## Directions
Transcribe the listing below word for word.

## Data

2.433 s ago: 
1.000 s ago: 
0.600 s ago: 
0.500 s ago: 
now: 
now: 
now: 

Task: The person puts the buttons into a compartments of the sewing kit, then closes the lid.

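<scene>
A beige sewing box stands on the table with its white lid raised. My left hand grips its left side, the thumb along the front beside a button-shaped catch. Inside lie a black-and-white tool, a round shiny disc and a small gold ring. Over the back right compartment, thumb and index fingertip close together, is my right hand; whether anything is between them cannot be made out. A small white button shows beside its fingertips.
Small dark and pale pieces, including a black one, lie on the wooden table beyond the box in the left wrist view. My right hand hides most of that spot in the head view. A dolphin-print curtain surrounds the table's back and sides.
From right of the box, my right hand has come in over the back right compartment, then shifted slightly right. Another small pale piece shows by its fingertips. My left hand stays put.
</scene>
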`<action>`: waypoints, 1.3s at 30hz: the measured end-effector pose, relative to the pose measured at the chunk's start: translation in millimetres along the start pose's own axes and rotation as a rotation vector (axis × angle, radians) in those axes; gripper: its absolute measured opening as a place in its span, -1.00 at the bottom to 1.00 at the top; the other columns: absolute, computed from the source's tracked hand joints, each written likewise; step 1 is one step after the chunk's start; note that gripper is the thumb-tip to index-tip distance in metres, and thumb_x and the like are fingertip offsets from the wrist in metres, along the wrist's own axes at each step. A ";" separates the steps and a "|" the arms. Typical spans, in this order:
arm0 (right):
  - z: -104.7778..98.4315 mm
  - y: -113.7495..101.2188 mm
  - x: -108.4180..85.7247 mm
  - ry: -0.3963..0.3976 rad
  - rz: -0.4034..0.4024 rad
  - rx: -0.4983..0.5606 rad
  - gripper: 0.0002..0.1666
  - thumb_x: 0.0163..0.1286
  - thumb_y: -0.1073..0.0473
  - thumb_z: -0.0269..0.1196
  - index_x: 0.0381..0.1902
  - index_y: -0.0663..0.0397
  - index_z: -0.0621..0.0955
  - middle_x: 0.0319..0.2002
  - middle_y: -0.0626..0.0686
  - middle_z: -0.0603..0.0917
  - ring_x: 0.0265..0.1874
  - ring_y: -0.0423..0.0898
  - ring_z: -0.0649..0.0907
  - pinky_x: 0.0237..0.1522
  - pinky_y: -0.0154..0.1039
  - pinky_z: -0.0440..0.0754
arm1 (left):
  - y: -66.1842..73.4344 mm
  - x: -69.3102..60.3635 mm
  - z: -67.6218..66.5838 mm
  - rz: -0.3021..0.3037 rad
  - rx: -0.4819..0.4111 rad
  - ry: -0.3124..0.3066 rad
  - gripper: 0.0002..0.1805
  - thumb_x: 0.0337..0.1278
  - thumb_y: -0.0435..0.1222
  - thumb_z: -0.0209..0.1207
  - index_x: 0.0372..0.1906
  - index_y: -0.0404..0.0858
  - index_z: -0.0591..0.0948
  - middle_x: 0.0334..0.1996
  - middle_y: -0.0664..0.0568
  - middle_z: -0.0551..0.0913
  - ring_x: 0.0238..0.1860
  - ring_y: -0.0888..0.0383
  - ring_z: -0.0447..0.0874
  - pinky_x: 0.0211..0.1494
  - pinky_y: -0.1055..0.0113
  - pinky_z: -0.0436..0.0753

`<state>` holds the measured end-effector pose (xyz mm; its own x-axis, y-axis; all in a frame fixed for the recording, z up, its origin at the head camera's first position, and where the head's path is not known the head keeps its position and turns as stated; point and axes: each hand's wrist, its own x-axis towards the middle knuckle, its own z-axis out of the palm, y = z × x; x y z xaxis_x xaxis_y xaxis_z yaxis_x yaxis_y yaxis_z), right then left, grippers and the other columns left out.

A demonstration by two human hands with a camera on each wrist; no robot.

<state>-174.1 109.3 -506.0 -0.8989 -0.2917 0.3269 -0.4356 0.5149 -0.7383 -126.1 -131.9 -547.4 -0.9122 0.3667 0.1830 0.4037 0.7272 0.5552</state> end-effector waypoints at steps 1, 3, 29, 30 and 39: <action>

## Answer box
2.433 s ago: 
1.000 s ago: 
0.600 s ago: 
0.500 s ago: 
now: 
now: 
now: 

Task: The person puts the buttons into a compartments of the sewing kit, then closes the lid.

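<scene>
A beige sewing box stands on the table with its white lid raised. My left hand grips its left side, the thumb along the front beside a button-shaped catch. Inside lie a black-and-white tool, a round shiny disc and a small gold ring. Over the back right compartment, thumb and index fingertip close together, is my right hand; whether anything is between them cannot be made out. A small white button shows beside its fingertips.
Small dark and pale pieces, including a black one, lie on the wooden table beyond the box in the left wrist view. My right hand hides most of that spot in the head view. A dolphin-print curtain surrounds the table's back and sides.
From right of the box, my right hand has come in over the back right compartment, then shifted slightly right. Another small pale piece shows by its fingertips. My left hand stays put.
</scene>
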`<action>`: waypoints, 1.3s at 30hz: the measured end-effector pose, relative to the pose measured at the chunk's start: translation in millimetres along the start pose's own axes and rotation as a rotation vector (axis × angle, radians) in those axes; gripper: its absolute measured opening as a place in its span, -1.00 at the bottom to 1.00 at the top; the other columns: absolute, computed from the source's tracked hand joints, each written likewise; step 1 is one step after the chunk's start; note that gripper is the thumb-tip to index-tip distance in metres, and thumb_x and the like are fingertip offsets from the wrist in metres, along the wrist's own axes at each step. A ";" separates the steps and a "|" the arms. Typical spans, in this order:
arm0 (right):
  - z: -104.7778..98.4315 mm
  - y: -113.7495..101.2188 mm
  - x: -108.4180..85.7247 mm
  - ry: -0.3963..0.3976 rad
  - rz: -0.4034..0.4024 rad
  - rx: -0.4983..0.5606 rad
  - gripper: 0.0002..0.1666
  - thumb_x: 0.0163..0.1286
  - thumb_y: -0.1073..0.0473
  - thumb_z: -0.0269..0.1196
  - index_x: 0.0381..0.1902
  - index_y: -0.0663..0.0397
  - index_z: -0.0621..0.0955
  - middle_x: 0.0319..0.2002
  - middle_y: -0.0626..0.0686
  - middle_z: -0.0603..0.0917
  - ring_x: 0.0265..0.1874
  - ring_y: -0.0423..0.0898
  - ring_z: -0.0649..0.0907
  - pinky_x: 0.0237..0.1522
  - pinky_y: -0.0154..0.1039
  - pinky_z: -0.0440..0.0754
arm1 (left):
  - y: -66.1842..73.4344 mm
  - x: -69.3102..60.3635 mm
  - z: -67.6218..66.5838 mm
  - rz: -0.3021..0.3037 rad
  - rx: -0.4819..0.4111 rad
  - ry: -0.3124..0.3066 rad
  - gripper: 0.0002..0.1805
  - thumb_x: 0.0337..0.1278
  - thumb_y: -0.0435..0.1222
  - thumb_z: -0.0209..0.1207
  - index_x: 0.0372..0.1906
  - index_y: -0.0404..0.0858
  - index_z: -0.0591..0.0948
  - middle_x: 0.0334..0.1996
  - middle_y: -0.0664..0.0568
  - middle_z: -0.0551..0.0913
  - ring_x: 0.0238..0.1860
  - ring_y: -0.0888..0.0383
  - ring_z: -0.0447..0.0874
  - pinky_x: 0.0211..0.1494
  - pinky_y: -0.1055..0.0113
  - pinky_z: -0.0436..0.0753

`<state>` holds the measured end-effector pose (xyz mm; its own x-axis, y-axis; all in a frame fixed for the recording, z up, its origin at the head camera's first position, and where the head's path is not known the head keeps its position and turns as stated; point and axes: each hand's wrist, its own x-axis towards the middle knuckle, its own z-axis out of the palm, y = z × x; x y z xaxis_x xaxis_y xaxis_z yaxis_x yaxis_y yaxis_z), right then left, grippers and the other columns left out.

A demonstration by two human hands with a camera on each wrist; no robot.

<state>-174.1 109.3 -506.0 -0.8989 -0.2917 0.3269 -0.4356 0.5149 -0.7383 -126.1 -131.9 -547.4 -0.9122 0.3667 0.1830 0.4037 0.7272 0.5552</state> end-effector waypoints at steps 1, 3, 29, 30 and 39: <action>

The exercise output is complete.